● What the exercise asks
Copy out the data below as written; omit any images.

====== Input data

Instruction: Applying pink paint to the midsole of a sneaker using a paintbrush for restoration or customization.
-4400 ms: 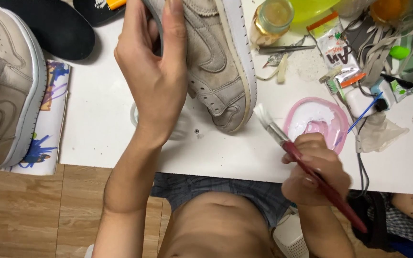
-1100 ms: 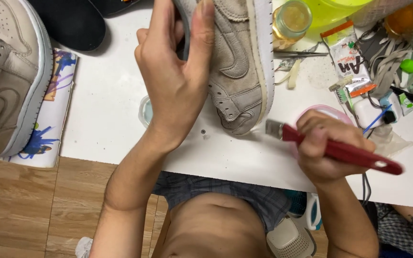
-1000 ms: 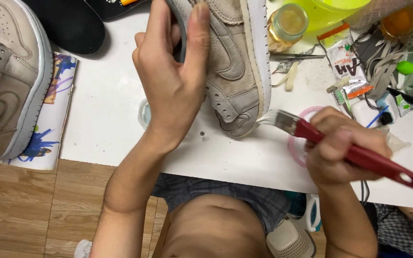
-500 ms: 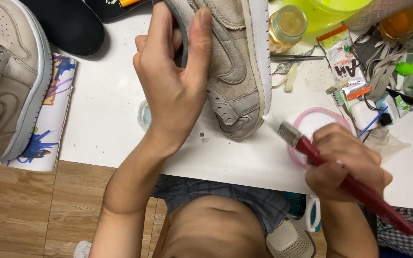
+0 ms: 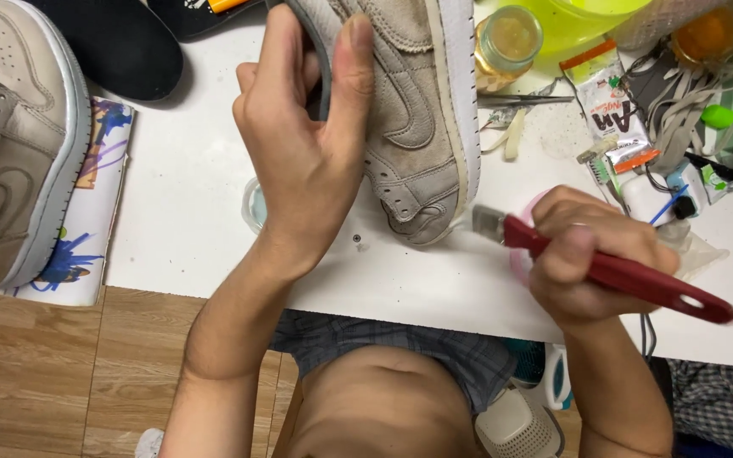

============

● Task solution
Instruction: Applying pink paint to the midsole of a sneaker using a paintbrush for restoration or customization.
-4400 ms: 
-1100 ms: 
-1000 ms: 
-500 ms: 
+0 ms: 

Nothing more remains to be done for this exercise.